Quel jeu jouaient donc Haroun et son acolyte ? Boris savait au plus profond de lui qu’il n’abandonnerait pas ses frères boamiens. Il avait maintenant un compagnon intérieur, un esprit tanien. Il était un Boamien. Il ne serait donc ni loyal ni fidèle à la reine de Gandara. La duplicité, la trahison étaient le prix à payer pour sauver des vies. Dix ou un million… Et pourtant, si les deux mages avaient raison ? Ils semblaient tellement sûrs de leur fait !

Boris entrevit soudain une autre hypothèse. Sauver les Boamiens sans trahir Lha-Antella ? Il n’existait qu’un seul moyen. D’abord, il ne put y croire. C’était un rêve fou. Encore un… Rêve fou, mais aussi projet grandiose qui marquerait le destin de Boris Antgordine. Avec l’aide des mages… Et si nécessaire, avec l’aide des dieux !

— Approche-toi encore, dit Lha-Antella. Je ne mange pas les jeunes hommes. Je ne suis pas décidée. Tu me parais très orgueilleux et tes ennemis prétendent que tu as du sang boamien dans les veines. Pouah ! Tu te tais ?

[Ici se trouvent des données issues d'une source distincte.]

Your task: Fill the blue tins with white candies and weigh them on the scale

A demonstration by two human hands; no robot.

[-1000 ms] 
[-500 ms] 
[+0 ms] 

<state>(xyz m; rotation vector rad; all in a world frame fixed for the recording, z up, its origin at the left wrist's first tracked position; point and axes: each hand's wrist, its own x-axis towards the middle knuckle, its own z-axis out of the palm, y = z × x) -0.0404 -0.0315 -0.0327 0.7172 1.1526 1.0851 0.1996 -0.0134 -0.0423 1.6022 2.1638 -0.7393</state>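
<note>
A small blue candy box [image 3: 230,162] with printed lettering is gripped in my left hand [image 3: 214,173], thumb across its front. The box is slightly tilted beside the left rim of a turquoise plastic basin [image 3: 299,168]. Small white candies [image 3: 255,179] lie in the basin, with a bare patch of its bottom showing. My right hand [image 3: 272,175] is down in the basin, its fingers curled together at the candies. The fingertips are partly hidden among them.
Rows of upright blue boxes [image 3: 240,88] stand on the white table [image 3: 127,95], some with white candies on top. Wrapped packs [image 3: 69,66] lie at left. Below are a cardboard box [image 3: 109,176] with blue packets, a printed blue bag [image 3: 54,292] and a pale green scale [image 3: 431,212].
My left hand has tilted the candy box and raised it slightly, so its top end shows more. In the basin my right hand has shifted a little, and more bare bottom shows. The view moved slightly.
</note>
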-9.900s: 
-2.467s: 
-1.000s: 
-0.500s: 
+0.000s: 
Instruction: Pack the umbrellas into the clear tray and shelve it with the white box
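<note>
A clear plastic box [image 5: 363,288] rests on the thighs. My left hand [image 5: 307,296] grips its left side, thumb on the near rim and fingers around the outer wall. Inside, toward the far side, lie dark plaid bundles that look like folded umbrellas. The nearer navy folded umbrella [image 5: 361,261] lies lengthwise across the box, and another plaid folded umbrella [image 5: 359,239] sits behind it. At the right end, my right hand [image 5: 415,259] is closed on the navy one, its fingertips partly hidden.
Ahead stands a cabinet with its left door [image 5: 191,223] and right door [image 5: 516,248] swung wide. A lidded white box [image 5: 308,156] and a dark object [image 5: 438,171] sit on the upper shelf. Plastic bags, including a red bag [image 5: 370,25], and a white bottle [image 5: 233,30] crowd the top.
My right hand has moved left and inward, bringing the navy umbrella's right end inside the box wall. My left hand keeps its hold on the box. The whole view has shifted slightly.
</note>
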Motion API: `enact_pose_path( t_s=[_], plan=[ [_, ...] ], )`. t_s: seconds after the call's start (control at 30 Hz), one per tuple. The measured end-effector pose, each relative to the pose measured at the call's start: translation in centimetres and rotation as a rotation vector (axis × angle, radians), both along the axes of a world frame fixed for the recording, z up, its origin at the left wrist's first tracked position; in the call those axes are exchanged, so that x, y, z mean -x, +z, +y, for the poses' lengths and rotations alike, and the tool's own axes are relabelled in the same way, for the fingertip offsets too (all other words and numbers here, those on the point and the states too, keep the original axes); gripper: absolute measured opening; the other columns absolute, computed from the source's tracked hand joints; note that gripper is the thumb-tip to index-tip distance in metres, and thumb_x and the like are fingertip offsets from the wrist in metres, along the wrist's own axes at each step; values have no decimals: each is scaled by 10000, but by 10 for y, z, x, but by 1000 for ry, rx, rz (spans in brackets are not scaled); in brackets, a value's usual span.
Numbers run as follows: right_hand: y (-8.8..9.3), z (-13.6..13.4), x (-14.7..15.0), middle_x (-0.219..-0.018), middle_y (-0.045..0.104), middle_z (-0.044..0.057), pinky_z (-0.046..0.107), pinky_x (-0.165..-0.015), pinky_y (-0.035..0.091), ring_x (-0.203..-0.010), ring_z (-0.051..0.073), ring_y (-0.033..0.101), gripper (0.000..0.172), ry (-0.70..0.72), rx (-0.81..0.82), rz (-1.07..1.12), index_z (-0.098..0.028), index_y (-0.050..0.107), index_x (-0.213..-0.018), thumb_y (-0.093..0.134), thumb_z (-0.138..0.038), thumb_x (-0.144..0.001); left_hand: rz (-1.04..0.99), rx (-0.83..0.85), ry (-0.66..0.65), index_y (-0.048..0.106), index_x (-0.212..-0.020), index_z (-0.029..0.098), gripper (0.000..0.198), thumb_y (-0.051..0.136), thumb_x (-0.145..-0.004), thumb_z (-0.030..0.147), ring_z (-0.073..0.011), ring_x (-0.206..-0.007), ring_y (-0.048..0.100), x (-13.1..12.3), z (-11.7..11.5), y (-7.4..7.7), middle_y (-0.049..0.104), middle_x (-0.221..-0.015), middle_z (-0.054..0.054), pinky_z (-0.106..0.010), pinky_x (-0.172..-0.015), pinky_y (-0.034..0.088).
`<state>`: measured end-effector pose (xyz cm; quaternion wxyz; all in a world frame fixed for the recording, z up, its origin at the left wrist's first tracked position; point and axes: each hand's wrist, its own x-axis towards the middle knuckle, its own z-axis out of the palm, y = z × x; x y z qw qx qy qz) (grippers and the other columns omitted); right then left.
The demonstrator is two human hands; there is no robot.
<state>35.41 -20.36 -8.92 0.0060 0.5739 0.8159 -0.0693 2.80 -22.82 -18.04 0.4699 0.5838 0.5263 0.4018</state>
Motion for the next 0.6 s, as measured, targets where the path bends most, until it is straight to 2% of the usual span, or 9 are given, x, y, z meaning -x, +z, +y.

Boris regarda la reine en face.

— Oui, Majesté.

— Tu ne me déplais pas, sais-tu ? Mais je n’ai pas de temps à perdre avec toi, ni avec personne. Je te donne trente secondes pour me présenter tes projets… si tu en as. Et tâche d’être convaincant !

Boris attendit cinq secondes puis se décida.

— Un seul projet, dit-il. Une armée de cent mille simiens pour enlever le réduit du marais poitevin !

Lha-Antella éclata de rire. Elle pivota et s’élança dans une allée. Surpris, Boris courut derrière elle. Une main s’accrocha à son épaule pour le retenir. Les gardes, surgis d’on ne sait où, l’encadraient prudemment. La reine ralentit son allure et lui fit signe de la rejoindre.

— C’est un projet fascinant, dit-elle. Cent mille simiens, oui. Mais pas pour le marais. Les Boamiens sont à bout. Nous les écraserons de toute façon d’ici à quelques mois. Ton armée m’intéresse pour attaquer la république industrielle des Asturies. Combien te faut-il pour nous réunir et entraîner tes cent mille combattants ? Je veux dire combien de mois ? L’argent ne compte pas.

— Deux ans, répondit Boris.

— C’est trop long. Un an.

— Dix-huit mois.

— Je prends…

Elle lui donna sa main à baiser.

— Bonne chance. Nous nous reverrons.

 

Boris apprit un peu plus tard que ses compagnons d’évasion, Anna, Nora, Noé et Dan, avaient été sauvés in extremis, alors que la mère de Iano s’était déjà planté un couteau dans la poitrine. Et Haroun-Guerre avait prouvé une fois de plus son habileté quasi diabolique en les arrachant à la police de Gandara… Il fut bientôt rejoint par tous les siens. Sa mère et ses amis d’Arc-du-Loup d’abord. Puis ses compagnons d’armes de Maranover, Louis et Silvio. Ainsi, bien entendu, que le célèbre massa capitaine Grant.

Quant à l’enfant Iano, il le portait en lui pour toujours. Iano, son ami, son frère.